Wastewater-based epidemiology (WBE) was initially developed to assess the prevalence of drug use in communities and has since been applied to the surveillance of various pathogens, including viruses (3). During the coronavirus disease 2019 (COVID-19) pandemic, WBE became widely adopted across multiple countries for monitoring severe acute respiratory syndrome coronavirus 2 (SARS-CoV-2) levels in wastewater, providing critical insights into community transmission dynamics (4). Compared to traditional surveillance methods, WBE offers several advantages, including near real-time monitoring of large populations at relatively low cost (5). Importantly, as asymptomatic individuals also excrete pathogens in urine and feces, this approach captures both symptomatic and asymptomatic infections, allowing for a more comprehensive estimation of disease prevalence. Additionally, its applicability at the community level enables early outbreak detection, rapid response, and more effective epidemic control.

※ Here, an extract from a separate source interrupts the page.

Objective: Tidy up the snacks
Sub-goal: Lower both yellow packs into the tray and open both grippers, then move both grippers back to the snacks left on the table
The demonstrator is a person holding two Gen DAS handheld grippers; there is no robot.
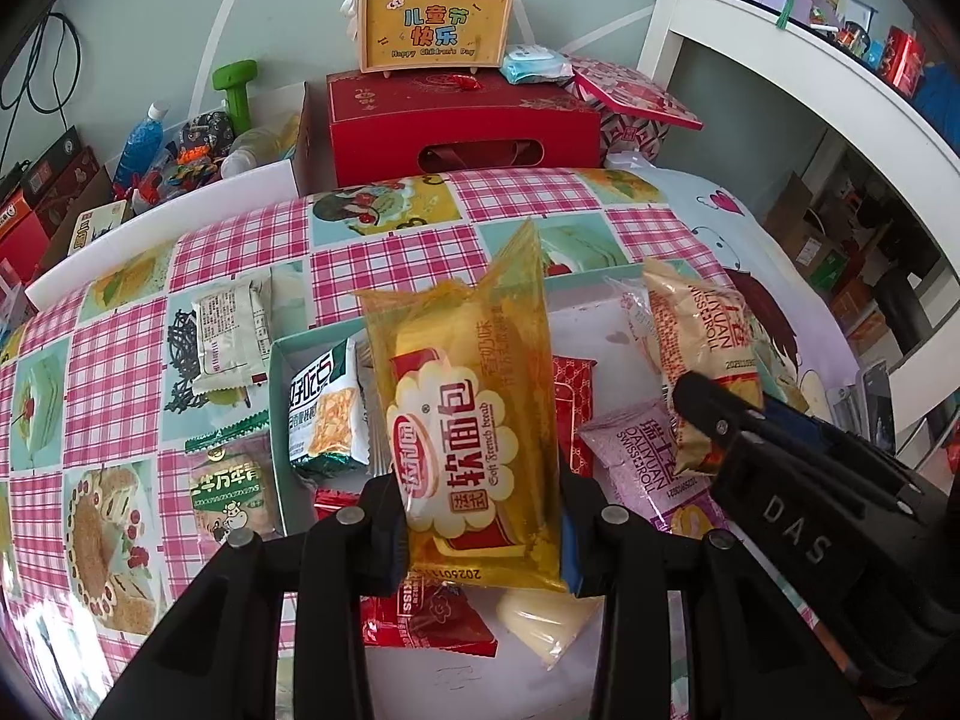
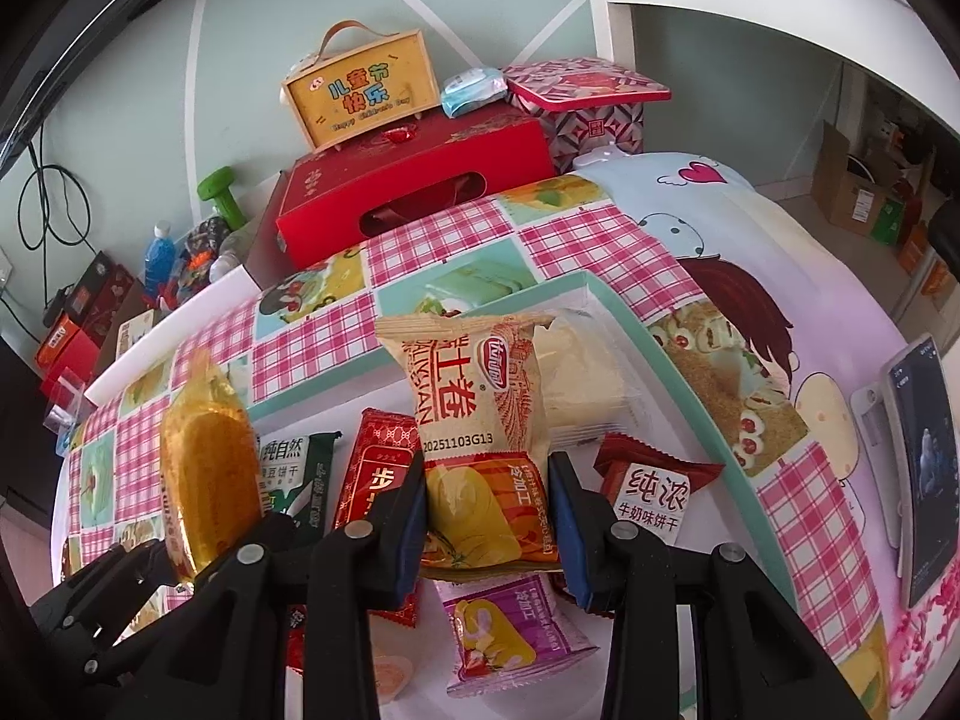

Previous studies have confirmed the presence of DENV nucleic acids in the saliva and urine of infected individuals (6), suggesting the feasibility of wastewater-based dengue surveillance. However, only two studies to date have reported wastewater detection of DENV. Wolfe et al. (7) analyzed weekly wastewater solids from three wastewater treatment plants (WWTPs) in the United States and consistently detected dengue virus serotype 3 (DENV-3) RNA. Their findings suggested that wastewater-based detection of DENV RNA was possible with as few as five laboratory-confirmed dengue cases per million people. Monteiro et al. (8) investigated the presence of DENV RNA in wastewater samples from 11 WWTPs in Portugal, identifying two seasonal peaks in viral prevalence and load (summer and winter). While these studies demonstrated the feasibility of wastewater-based DENV surveillance, both were conducted at the WWTP level, limiting their ability to assess the sensitivity and timeliness of detection. Consequently, this approach may not be suitable for epidemic monitoring in low-prevalence areas, where viral concentrations in wastewater are likely to fall below detectable thresholds. Furthermore, neither study performed sequencing to distinguish DENV serotypes, leaving gaps in the phylogenetic characterization of circulating strains.
In this study, following the diagnosis of the first locally acquired dengue case in Guangzhou in May 2024, wastewater monitoring and epidemiological surveys were conducted in parallel. Wastewater samples were collected near the patient’s residence, and two concentration methods were compared, with the magnetic bead-based method selected for routine DENV-1 monitoring. To validate the wastewater surveillance findings, serum and urine samples from patients were concurrently analyzed via polymerase chain reaction (PCR) and sequencing. To our knowledge, this represents the first study to implement wastewater-based dengue surveillance at the community level immediately following the emergence of local cases. Notably, this approach facilitated the identification of a previously undetected case based on wastewater signals. Whole-genome sequencing of DENV-1 from wastewater was successfully obtained, further demonstrating the potential of wastewater surveillance for early dengue detection and outbreak prevention.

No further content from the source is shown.